» Your task: Take the lines from the one with "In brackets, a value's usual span" through the last line of the material below and write them out exactly, without any pictures.
= Beginning of Section =
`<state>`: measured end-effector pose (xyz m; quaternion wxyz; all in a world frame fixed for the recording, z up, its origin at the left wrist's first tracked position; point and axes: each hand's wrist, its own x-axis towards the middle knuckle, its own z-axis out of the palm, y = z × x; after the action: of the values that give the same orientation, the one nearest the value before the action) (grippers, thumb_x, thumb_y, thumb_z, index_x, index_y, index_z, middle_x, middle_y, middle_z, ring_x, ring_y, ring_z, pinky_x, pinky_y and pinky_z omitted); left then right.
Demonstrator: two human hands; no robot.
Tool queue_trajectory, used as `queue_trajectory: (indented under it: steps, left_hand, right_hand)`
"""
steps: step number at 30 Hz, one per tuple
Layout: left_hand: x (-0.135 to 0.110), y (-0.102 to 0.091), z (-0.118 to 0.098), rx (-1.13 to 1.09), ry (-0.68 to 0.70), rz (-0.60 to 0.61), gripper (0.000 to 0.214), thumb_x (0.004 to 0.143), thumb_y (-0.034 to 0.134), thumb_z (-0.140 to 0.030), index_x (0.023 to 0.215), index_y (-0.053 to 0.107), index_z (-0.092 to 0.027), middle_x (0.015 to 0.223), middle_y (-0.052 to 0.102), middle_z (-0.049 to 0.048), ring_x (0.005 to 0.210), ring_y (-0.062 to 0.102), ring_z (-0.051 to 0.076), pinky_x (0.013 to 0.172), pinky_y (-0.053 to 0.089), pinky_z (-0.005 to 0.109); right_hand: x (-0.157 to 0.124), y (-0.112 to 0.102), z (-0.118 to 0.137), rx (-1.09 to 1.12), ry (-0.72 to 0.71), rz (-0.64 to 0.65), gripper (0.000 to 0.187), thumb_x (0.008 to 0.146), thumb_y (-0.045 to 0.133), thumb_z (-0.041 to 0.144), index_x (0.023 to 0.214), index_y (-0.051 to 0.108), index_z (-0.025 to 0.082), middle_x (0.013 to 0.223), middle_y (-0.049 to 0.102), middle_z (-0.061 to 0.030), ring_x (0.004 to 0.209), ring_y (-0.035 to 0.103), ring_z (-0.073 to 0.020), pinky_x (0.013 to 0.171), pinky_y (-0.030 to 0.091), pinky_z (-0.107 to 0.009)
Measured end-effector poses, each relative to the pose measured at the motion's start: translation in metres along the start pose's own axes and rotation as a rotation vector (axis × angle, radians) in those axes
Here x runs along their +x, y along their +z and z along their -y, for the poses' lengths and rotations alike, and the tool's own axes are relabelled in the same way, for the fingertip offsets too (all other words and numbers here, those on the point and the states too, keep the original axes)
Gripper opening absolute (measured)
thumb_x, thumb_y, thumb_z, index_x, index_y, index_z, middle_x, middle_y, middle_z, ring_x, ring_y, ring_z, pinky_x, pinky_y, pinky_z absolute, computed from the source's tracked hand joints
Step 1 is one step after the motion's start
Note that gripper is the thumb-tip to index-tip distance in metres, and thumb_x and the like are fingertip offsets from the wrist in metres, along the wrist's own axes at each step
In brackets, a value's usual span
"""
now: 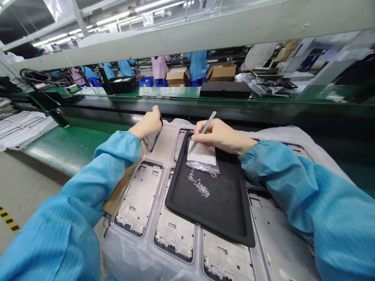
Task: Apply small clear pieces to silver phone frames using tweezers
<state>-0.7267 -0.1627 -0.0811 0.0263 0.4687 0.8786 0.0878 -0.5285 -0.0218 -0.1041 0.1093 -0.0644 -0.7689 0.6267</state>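
My left hand (147,124) grips a phone frame (152,141) by its edge, tilted up at the far left of the clear plastic tray. Part of that frame is hidden behind the hand and sleeve. A pair of metal tweezers (208,123) is pinched in my right hand (223,136). The tips point down at a labelled plastic bag (202,154) lying in a black tray (225,207). Tiny pale parts (199,185) are scattered in the black tray just below the bag. Whether the tweezers hold a part is too small to tell.
Under the black tray, a clear plastic tray (149,218) holds several phone frames (139,197) in its pockets. A dark conveyor (123,107) runs behind. At left is a green bench (73,146) with stacked trays (25,128). Across the line are cardboard boxes (221,72) and people in smocks.
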Motion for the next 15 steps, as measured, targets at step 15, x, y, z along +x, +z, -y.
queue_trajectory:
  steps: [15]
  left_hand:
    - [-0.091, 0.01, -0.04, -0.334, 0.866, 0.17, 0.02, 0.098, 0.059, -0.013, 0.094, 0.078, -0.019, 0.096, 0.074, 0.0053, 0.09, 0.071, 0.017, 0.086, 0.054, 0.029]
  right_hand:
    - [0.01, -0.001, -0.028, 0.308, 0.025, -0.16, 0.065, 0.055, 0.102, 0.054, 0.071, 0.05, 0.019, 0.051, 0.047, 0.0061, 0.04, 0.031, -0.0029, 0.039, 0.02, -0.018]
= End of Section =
» Task output:
In brackets, a value's usual span
"""
now: 
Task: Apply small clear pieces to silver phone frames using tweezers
<state>-0.7267 -0.1627 -0.0811 0.0263 0.4687 0.8786 0.0878 -0.5285 -0.0218 -0.1041 0.1093 -0.0644 -0.7689 0.6267</state>
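My left hand (147,124) grips a phone frame (152,141) by its edge, tilted up at the far left of the clear plastic tray. Part of that frame is hidden behind the hand and sleeve. A pair of metal tweezers (208,123) is pinched in my right hand (223,136). The tips point down at a labelled plastic bag (202,154) lying in a black tray (225,207). Tiny pale parts (199,185) are scattered in the black tray just below the bag. Whether the tweezers hold a part is too small to tell.
Under the black tray, a clear plastic tray (149,218) holds several phone frames (139,197) in its pockets. A dark conveyor (123,107) runs behind. At left is a green bench (73,146) with stacked trays (25,128). Across the line are cardboard boxes (221,72) and people in smocks.
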Motion for the next 15 steps, as measured, targets at step 15, x, y, z along +x, +z, -y.
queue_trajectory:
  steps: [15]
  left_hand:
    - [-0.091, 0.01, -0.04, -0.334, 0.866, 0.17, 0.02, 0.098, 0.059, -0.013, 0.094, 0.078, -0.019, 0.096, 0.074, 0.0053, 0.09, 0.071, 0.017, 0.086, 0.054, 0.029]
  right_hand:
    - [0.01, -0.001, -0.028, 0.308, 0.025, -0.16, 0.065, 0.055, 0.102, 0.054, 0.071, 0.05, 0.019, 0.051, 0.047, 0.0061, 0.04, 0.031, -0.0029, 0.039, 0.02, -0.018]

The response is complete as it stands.